Littérature française

Christian Garcin

Selon Vincent

illustration
photo libraire

Chronique de Olivier Badoy

Librairie des Cordeliers (Romans-sur-Isère)

Dans les romans de Christian Garcin, « les passerelles entre les êtres et les choses abondent », une mythologie qui lui est propre se dessine, les réalités s’entrelacent et le lire devient une expérience unique. Un régal.

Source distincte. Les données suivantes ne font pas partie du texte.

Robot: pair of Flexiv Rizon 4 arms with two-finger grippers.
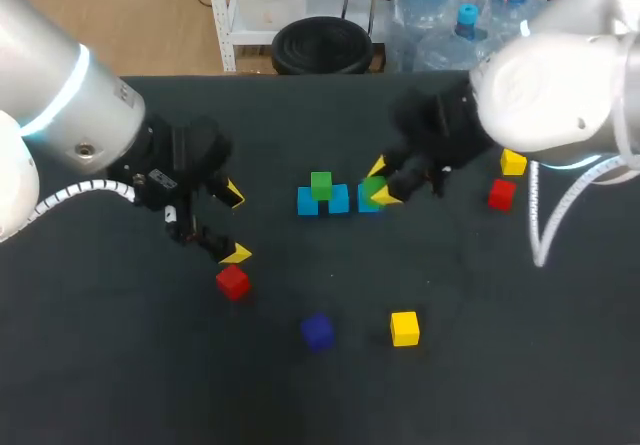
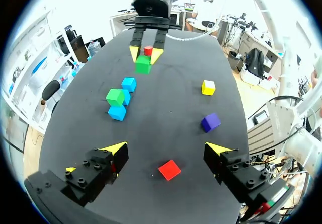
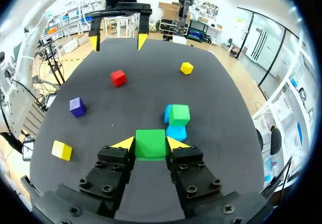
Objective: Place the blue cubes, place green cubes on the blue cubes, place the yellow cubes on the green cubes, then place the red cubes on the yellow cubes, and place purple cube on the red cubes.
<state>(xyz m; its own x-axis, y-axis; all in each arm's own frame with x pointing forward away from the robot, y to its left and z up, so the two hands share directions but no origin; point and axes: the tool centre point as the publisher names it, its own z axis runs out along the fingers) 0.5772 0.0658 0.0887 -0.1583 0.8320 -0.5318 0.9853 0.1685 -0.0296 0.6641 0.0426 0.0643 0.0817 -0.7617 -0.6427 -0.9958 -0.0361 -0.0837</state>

Cela fait bientôt vingt ans que Vincent n’a plus donné signe de vie et voilà qu’il réapparaît en envoyant un tapuscrit à son neveu Rosario, dont il était très proche. Il y fait le récit de sa lente mise à l’écart du monde et raconte comment, au fil des années et malgré les femmes qui l’accompagnent, il s’est retrouvé étranger à tout, jusqu’à devenir extérieur à lui-même : « Plus aucune lumière n’émanait de moi », dit-il. En proie à de violentes crises de paralysie, il consulte un garagiste chaman qui lui conseille de partir à la recherche de son « visage en miroir, à l’envers du monde ». Étrangement, Vincent associe à son récit le journal d’un jeune soldat napoléonien, Louis Folcher, écrit durant la campagne de Russie en 1812. Dès lors, les réalités se mêlent, c’est le début du voyage. Encouragé par sa mère et accompagné de son ami Paul, traducteur de Chen Wanglin, que les lecteurs de Christian Garcin connaissent bien, Rosario se met en tête de retrouver son oncle et la mystérieuse médaille de cuivre à l’effigie de Napoléon que ce dernier a dérobée. Il vivrait seul dans une cabane en Patagonie. Durant leur périple, les deux amis marchent sur les traces d’une ancienne expédition scientifique autour de laquelle se cristallise l’histoire. Ils auront pour compagnon un farfelu se disant propriétaire de Mars, Vénus et de la Lune, prêt à céder un hectare de ses biens pour trois dollars seulement. De cabanes en cabanes, le voyage se termine au bout du monde dans un paysage de désolation, à Isla Larga, où, derrière la dernière porte, reposent les confessions de Vincent. À la fois quête initiatique, récit de voyage et conte philosophique, ce texte témoigne de toute l’étendue du talent de Christian Garcin, qui, peu à peu, tisse une œuvre incontournable.